§ **What is expected**
Extract the final stretch of the data: the line that contains "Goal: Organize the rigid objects" and every line after it, unaltered, and no other lines.

§ **Source data**

>>>>>

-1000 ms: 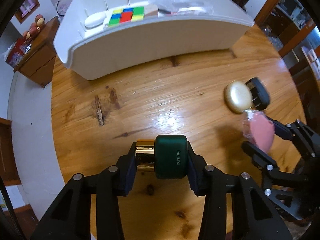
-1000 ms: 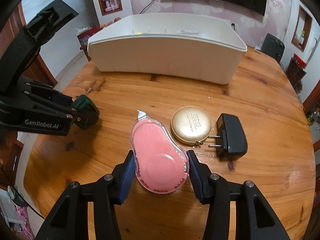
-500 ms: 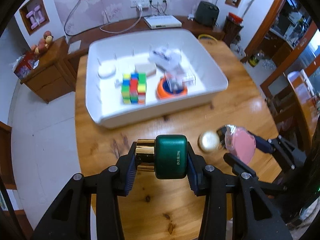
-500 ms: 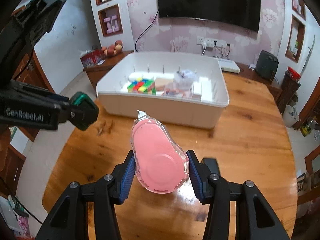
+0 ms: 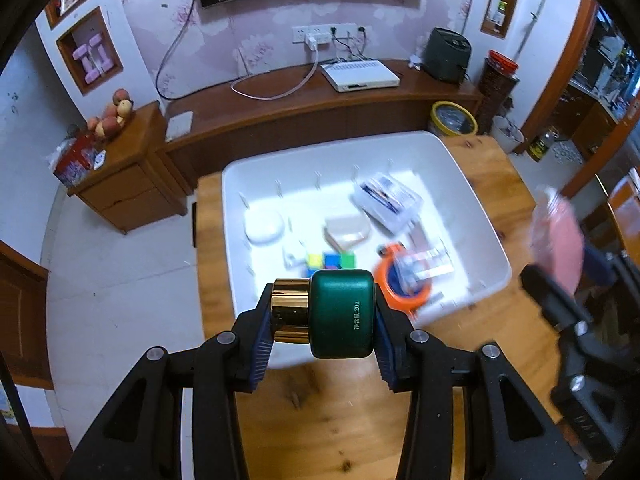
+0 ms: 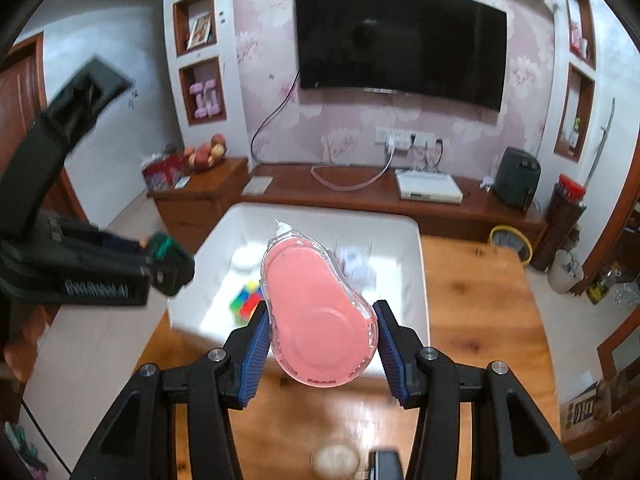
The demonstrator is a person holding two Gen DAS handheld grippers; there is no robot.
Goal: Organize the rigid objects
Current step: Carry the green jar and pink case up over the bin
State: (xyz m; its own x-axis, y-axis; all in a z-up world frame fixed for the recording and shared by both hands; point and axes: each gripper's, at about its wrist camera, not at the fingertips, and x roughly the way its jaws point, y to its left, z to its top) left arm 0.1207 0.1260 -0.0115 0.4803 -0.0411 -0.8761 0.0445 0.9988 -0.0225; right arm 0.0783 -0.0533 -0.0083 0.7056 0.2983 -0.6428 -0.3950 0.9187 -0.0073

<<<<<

§ **Reply**
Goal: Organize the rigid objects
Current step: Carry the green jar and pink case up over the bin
State: (xyz m; its own x-axis, y-axis; all in a z-up world frame fixed for the recording and shared by both hands; point and axes: each gripper's, at about its wrist camera, not at the fingertips, and x roughly the way its jaws point, y to its left, z to its top) left arm 0.1207 0.1260 -0.0115 0.4803 -0.0411 -0.8761 0.0445 0.9988 -0.0225; right arm 0.0783 -0.0533 -0.0083 0.7056 0.2983 -0.6428 -0.3950 0.9187 -0.0073

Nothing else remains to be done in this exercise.